Directions for this task: Until you reach the line containing "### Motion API", reproduce each line of the listing exactly, please, and include that line as well.

•••••

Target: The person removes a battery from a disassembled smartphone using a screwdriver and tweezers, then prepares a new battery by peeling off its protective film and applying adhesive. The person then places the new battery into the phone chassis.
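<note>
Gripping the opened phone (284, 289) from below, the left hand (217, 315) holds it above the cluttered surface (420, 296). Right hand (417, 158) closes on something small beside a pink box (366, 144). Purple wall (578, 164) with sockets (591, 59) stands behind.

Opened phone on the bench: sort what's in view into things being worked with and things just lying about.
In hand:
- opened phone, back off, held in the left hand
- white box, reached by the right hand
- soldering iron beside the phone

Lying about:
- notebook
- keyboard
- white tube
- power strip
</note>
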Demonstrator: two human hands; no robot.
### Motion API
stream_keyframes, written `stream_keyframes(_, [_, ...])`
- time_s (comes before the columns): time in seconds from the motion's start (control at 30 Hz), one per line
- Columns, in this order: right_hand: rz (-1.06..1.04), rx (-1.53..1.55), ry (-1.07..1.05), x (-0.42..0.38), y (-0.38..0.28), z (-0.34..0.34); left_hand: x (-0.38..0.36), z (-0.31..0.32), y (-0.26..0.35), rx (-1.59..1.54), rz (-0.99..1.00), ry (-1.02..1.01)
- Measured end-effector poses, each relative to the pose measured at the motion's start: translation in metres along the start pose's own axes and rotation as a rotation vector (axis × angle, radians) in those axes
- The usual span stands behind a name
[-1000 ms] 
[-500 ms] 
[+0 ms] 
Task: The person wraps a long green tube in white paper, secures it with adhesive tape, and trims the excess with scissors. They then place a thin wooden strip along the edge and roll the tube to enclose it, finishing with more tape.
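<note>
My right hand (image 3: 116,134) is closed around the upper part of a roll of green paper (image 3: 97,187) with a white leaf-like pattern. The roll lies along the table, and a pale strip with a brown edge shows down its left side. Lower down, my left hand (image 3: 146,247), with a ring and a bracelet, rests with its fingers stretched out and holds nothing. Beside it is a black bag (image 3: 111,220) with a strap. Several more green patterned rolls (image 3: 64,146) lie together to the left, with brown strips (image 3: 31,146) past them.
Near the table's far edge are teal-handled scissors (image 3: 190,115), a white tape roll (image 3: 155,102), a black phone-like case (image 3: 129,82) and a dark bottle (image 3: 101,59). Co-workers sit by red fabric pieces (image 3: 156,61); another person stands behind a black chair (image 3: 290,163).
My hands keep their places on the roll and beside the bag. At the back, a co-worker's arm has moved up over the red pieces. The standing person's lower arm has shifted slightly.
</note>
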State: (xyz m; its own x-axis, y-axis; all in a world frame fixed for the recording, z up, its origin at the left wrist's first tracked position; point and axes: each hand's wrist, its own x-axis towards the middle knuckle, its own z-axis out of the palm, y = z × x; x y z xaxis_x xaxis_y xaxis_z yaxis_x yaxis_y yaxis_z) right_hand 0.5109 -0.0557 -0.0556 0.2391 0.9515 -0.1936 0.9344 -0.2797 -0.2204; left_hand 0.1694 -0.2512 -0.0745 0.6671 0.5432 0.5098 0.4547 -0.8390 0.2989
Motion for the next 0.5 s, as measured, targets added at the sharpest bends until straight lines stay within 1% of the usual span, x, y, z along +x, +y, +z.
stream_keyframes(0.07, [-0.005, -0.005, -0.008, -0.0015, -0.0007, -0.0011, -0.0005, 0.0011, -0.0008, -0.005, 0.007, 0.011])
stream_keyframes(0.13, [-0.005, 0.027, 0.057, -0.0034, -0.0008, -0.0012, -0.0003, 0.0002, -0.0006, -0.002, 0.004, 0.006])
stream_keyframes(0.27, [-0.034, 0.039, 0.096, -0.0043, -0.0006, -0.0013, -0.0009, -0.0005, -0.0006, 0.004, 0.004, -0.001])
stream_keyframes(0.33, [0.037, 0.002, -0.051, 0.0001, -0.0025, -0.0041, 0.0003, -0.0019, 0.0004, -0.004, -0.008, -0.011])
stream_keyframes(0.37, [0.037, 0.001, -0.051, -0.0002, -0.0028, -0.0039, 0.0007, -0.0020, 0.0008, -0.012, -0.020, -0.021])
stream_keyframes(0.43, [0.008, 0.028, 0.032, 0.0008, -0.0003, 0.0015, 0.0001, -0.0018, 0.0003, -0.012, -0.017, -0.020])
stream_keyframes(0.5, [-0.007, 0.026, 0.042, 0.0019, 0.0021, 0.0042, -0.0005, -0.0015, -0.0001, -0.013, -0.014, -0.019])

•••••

Answer section:
Target: The person removes a battery from a disassembled smartphone using a screwdriver and tweezers, then prepares a new battery by peeling off its protective film and applying adhesive. The person then places the new battery into the phone chassis.
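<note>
Gripping the opened phone (284, 289) from below, the left hand (217, 315) holds it above the cluttered surface (420, 296). Right hand (417, 158) closes on something small beside a pink box (366, 144). Purple wall (578, 164) with sockets (591, 59) stands behind.

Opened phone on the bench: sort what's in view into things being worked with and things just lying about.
In hand:
- opened phone, back off, held in the left hand
- white box, reached by the right hand
- soldering iron beside the phone

Lying about:
- notebook
- keyboard
- white tube
- power strip
</note>
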Demonstrator: two human hands; no robot.
### Motion API

No further output remains.